--- Task instructions ---
The output is the lines below from the one with "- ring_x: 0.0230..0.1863" through the one with "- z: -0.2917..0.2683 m", both included, printed exactly and with no other line.

(Source records)
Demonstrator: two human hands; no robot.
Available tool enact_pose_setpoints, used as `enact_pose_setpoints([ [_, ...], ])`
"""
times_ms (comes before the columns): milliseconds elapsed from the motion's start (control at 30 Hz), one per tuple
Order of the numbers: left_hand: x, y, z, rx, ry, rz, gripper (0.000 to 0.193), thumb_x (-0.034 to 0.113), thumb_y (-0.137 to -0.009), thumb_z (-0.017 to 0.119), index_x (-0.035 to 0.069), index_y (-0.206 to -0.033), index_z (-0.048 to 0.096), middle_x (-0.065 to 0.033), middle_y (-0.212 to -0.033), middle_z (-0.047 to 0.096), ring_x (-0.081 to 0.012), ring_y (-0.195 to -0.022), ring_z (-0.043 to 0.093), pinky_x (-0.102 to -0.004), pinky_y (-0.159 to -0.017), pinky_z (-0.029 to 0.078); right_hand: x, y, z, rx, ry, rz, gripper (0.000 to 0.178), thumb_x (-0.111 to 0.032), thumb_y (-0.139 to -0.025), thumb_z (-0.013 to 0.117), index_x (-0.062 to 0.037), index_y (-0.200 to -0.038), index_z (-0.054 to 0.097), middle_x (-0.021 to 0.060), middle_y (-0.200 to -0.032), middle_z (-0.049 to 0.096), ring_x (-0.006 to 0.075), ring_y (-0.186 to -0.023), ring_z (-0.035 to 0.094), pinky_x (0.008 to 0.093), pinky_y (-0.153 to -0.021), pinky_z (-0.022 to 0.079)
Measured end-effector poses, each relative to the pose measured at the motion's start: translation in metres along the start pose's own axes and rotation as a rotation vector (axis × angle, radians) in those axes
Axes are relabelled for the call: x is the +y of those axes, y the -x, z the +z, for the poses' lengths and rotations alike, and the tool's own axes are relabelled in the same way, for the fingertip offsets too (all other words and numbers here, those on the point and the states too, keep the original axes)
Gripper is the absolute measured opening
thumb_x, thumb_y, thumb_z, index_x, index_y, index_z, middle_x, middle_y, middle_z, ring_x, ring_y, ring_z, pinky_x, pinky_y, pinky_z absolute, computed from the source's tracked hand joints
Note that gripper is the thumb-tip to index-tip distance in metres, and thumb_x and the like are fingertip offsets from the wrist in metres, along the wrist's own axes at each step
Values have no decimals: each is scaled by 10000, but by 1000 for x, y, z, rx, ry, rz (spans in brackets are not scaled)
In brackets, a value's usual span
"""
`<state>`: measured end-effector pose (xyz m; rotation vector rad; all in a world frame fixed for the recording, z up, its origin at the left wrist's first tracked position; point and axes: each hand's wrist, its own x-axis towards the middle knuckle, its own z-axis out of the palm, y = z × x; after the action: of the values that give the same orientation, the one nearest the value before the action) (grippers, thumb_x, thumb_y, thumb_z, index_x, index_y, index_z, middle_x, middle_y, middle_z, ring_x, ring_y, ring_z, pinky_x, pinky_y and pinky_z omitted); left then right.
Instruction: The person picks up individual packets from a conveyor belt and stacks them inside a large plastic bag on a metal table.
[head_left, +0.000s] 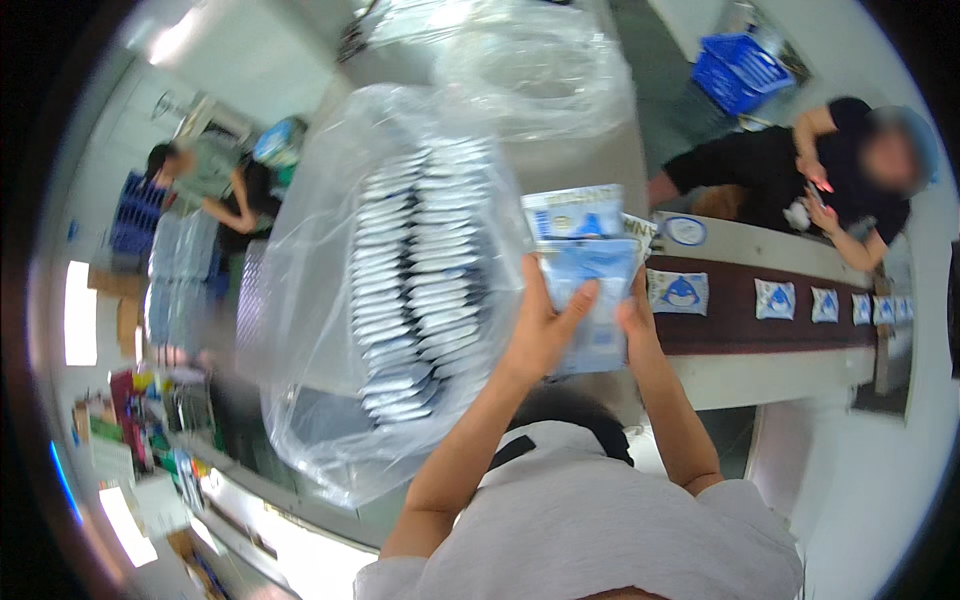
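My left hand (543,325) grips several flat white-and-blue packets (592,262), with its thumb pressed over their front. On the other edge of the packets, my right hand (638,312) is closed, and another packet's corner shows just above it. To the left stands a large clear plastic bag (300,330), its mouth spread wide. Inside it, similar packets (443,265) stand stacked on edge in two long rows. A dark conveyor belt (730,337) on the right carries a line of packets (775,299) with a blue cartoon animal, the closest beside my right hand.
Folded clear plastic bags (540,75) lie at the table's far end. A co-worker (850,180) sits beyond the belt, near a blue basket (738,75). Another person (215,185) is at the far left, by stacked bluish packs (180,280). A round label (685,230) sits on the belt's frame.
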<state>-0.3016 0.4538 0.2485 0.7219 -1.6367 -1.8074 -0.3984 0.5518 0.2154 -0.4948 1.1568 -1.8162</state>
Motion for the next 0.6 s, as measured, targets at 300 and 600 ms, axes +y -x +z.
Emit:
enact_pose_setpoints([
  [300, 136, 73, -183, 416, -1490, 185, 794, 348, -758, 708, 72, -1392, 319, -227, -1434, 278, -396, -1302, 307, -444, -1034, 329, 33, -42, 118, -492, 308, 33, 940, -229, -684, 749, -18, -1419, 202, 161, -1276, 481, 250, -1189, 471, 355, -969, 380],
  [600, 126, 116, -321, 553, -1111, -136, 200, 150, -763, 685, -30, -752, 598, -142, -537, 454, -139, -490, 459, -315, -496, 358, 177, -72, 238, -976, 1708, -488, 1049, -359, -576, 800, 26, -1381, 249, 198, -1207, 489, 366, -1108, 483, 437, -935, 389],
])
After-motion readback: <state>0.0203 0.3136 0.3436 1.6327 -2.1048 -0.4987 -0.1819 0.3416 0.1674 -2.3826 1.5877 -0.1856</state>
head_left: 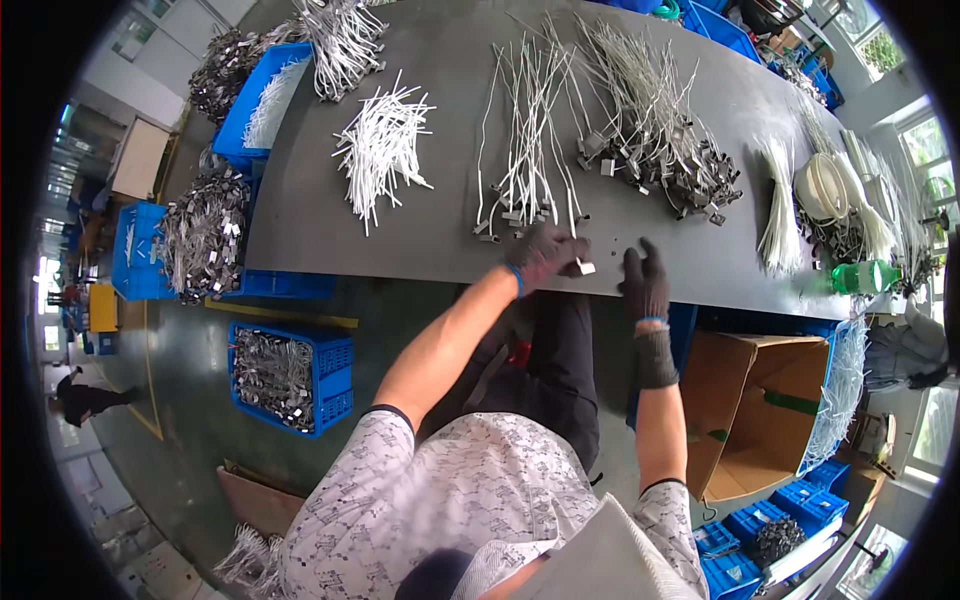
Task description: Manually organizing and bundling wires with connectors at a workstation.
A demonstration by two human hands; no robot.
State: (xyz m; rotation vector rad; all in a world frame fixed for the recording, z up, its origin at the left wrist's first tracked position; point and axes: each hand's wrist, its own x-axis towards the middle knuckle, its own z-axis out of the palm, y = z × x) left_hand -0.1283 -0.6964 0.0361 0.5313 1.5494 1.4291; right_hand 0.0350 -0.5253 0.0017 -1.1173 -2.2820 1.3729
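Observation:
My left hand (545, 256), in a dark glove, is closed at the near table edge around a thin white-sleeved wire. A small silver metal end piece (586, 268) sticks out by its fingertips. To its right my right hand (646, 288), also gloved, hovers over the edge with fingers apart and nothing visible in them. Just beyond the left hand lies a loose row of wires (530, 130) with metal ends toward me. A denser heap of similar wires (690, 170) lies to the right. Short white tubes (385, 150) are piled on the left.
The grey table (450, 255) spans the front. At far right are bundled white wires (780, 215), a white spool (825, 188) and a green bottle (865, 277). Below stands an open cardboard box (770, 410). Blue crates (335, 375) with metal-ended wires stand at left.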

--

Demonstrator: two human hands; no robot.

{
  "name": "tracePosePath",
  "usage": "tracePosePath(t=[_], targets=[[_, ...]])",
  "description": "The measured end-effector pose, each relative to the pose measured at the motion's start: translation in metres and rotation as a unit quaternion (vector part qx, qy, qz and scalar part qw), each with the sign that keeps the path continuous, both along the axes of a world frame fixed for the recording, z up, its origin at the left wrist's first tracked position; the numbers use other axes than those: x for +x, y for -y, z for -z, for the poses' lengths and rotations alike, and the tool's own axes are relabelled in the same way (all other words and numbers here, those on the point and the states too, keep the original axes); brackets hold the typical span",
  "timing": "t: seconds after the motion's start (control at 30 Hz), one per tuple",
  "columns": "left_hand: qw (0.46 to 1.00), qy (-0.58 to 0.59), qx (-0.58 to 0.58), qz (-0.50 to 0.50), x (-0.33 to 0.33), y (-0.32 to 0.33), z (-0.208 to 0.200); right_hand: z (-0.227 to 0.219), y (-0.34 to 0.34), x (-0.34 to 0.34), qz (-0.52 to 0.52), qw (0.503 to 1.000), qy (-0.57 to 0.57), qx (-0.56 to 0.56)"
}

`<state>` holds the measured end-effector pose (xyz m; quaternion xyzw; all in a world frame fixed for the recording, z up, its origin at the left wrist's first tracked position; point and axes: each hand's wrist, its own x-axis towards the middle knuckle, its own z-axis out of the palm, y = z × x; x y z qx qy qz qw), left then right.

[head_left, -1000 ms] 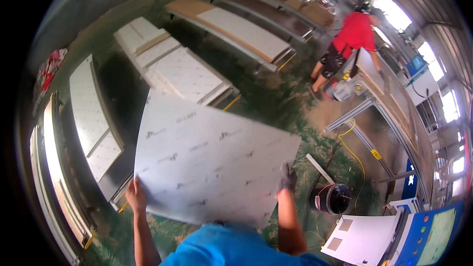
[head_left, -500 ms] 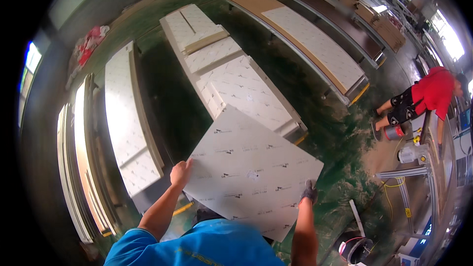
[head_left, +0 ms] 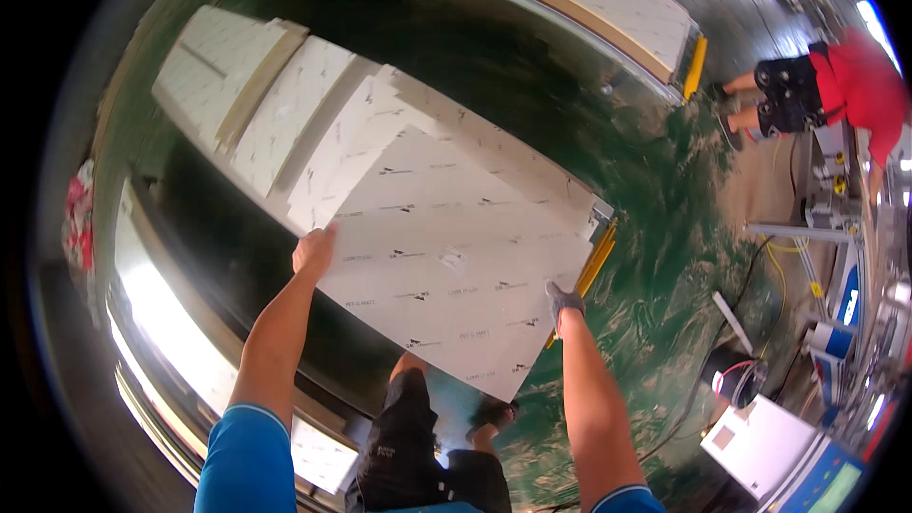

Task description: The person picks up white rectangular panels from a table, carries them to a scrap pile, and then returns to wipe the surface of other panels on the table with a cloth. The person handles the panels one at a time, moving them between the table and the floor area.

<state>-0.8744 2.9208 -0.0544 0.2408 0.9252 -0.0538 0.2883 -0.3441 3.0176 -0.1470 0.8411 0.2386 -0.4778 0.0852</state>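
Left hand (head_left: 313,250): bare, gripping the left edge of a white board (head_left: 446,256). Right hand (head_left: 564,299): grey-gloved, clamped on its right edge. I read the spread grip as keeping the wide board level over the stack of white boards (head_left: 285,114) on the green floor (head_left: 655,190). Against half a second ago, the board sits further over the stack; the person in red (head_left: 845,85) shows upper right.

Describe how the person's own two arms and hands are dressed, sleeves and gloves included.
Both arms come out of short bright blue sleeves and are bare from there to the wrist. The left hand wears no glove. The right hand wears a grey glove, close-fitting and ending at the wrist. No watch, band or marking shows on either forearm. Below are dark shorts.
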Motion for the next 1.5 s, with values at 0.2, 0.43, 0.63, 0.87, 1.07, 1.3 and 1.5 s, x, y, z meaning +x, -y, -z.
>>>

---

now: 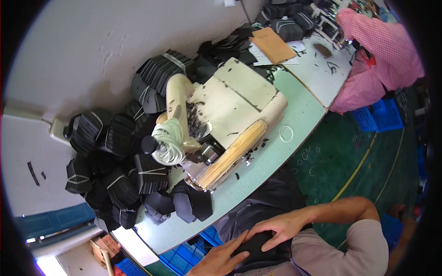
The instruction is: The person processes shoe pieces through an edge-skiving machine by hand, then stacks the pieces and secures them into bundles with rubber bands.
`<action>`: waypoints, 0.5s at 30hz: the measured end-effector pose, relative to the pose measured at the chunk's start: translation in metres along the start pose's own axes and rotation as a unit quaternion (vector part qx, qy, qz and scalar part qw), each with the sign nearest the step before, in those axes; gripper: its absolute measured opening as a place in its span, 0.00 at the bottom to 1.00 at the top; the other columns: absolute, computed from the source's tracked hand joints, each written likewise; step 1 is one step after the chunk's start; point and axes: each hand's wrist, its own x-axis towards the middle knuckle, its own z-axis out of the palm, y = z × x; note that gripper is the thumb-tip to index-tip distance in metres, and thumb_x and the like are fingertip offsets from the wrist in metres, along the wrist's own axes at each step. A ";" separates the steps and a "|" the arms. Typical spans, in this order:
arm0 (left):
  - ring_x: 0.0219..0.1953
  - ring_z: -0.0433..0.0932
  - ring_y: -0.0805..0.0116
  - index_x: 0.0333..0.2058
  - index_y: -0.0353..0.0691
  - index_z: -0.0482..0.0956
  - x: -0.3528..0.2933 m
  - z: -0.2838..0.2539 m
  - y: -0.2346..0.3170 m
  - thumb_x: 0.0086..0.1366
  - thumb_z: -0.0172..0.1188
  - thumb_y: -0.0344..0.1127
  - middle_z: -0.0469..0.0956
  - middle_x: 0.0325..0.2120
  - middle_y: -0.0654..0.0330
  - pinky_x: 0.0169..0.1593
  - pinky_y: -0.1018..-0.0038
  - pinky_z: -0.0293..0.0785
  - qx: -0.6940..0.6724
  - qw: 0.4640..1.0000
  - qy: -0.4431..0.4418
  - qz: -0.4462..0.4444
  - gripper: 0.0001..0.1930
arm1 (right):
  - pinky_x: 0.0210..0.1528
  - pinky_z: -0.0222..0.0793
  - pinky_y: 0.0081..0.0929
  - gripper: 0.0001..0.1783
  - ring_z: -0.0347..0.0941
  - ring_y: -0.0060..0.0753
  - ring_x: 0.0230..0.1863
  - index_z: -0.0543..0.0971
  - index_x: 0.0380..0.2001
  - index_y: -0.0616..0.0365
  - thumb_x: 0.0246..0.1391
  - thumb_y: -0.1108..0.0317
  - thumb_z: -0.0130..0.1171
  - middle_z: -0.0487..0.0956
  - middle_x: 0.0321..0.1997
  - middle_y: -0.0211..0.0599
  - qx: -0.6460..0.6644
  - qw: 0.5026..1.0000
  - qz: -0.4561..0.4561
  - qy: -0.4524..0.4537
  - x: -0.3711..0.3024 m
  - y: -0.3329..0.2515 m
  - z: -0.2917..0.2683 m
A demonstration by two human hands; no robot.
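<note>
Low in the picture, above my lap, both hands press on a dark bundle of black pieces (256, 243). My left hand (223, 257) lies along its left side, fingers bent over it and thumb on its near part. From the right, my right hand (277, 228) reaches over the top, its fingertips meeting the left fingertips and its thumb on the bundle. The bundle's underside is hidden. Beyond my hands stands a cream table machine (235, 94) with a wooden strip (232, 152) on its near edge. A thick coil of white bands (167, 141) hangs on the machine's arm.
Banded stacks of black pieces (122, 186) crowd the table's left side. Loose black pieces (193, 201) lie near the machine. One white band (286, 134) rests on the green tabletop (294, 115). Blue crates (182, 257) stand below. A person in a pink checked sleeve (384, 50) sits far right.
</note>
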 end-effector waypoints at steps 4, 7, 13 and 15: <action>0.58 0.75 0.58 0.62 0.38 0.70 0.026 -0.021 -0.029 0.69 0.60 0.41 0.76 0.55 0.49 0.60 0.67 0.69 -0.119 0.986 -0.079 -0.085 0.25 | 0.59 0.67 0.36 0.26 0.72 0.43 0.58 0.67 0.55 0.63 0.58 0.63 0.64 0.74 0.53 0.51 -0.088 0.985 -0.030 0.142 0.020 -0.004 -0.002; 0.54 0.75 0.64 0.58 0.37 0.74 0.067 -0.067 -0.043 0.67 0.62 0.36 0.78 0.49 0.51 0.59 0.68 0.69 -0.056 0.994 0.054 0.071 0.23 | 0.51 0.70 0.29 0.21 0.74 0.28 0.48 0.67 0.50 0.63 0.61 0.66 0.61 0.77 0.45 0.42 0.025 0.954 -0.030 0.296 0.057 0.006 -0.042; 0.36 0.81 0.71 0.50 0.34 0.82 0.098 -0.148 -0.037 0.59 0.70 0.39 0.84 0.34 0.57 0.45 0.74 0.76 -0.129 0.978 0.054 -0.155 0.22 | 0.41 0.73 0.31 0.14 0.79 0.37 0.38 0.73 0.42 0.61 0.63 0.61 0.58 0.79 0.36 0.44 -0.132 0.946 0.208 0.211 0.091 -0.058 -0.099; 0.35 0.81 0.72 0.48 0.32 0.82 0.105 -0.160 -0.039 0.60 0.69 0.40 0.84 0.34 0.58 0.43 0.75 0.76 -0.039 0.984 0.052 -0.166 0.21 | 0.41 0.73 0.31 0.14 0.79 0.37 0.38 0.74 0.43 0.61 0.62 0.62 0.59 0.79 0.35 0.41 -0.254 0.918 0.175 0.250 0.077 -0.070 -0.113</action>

--- Solution to this task ---
  - ring_x: 0.0230..0.1863
  - index_z: -0.0543..0.0971
  - index_x: 0.0380..0.2001
  - index_y: -0.0616..0.0365
  - thumb_x: 0.0246..0.1391
  - thumb_y: -0.1108..0.0317
  - thumb_z: -0.0130..0.1171
  - middle_z: -0.0487..0.0956
  - middle_x: 0.0321..0.1997
  - middle_y: -0.0211..0.0599
  - qx: -0.6460..0.6644
  - qw: 0.5026..1.0000
  - qz: -0.4561..0.4561
  - qy: -0.4524..0.4537
  - x: -0.3711..0.3024 m
  - y: -0.3329..0.2515 m
  - z: -0.2917..0.2683 m

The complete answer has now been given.